### Instructions to follow
The lines from the one holding "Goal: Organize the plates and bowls" to the final line of the listing below are to be duplicated exactly, with both ends included and pictures omitted.

### Input material
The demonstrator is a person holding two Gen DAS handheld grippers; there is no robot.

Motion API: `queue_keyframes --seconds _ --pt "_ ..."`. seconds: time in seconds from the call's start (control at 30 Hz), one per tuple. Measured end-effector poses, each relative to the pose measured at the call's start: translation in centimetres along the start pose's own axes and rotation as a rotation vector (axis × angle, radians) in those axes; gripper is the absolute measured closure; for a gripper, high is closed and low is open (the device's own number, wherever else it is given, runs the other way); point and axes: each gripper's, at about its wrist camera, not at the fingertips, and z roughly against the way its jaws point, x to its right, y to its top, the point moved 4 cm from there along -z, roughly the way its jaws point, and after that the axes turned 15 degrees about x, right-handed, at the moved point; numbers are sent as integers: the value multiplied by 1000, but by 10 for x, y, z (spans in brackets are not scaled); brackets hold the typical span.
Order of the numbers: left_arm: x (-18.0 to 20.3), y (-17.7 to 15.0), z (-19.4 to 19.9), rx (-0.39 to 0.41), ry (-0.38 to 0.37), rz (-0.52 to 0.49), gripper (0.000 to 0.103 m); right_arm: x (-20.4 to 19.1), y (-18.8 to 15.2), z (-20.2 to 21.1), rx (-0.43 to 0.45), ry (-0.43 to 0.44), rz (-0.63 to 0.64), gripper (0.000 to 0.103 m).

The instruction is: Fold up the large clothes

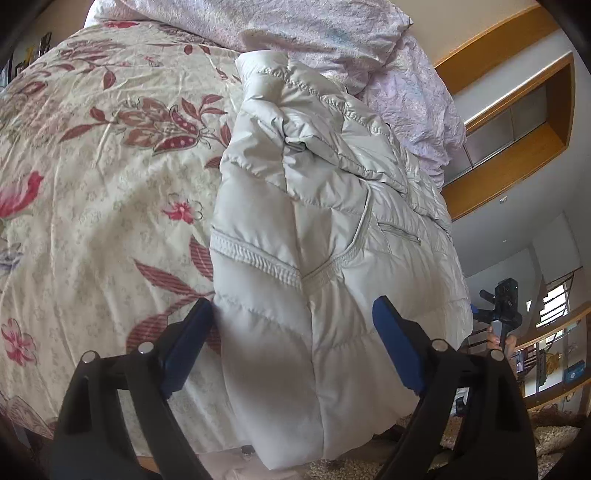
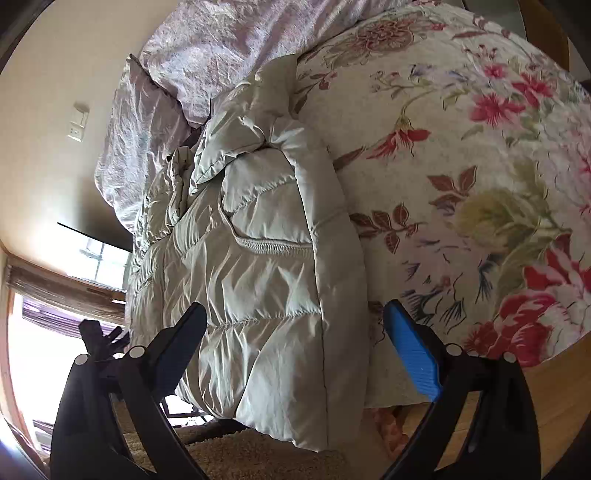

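Observation:
A white quilted puffer jacket (image 1: 325,229) lies lengthwise on a bed with a floral cover (image 1: 110,166), its hem hanging over the near edge. It also shows in the right wrist view (image 2: 258,266). My left gripper (image 1: 293,314) is open, its blue pads straddling the jacket's hem without gripping it. My right gripper (image 2: 295,317) is open too, over the jacket's lower right corner and the floral cover (image 2: 461,184). The right gripper shows in the left wrist view (image 1: 498,314), beyond the jacket's right edge.
A crumpled pale pink duvet (image 1: 295,33) lies at the head of the bed, behind the jacket. A beige shaggy rug (image 2: 240,458) covers the floor below the bed edge. Wooden shelving (image 1: 517,122) stands to the right, a bright window (image 2: 55,325) to the left.

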Motion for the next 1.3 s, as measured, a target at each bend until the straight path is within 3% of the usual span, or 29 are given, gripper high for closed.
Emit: queue_keyframes --seconds 0.23,0.73,0.83,0.93,1.1,1.13,1.2,1.27,1.3 --pt "-3 -12 9 25 -35 41 21 2 -8 -10 -6 82 -33 12" --pt "19 -49 18 -32 -138 59 25 -39 -37 -25 -119 73 190 13" --pt "20 -53 20 -36 -139 66 32 -41 -41 -24 -125 81 190 15" --pt "19 -54 20 -26 -103 46 46 -40 -44 -23 -120 82 185 19" --pt "17 -53 21 -12 -75 39 54 -32 -46 -17 -95 72 159 29" --pt "18 -54 20 -10 -68 38 58 -30 -46 -16 -86 63 155 34" --pt "17 -57 19 -3 -43 38 76 -26 -48 -16 -70 32 140 52" --pt "23 -55 22 28 -17 7 84 -24 -49 -15 -51 27 113 71" --pt "27 -52 24 44 -3 -15 86 -26 -49 -16 -40 22 112 73"
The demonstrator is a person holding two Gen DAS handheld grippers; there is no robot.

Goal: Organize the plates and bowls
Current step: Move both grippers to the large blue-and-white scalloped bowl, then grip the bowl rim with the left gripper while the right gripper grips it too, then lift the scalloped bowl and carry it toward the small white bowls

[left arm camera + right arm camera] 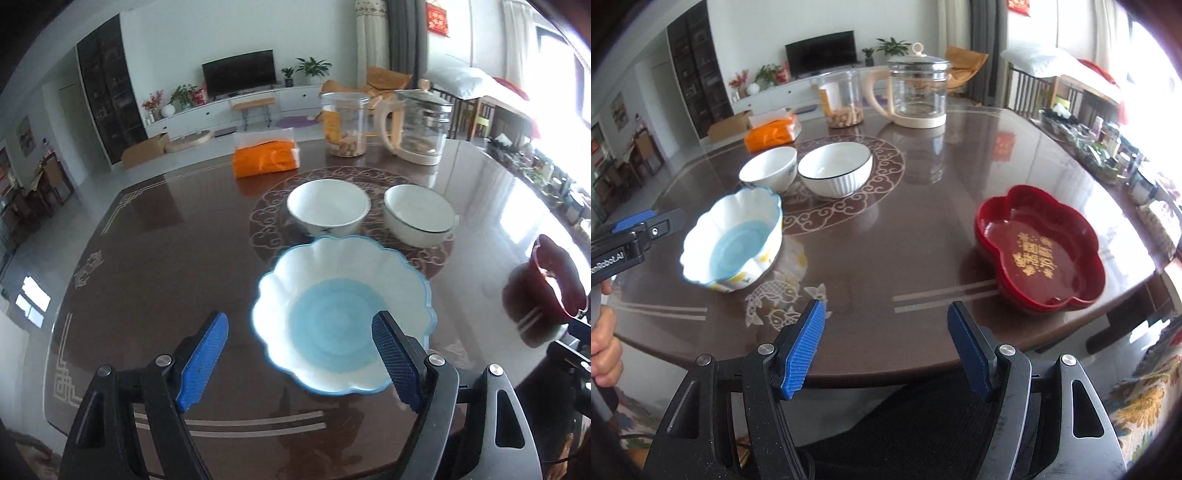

### Solution for this problem
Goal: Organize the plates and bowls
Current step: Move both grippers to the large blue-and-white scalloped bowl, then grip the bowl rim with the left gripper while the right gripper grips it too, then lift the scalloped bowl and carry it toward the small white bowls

[left arm camera + right arm camera] 

Nothing else remains to be done in this exercise.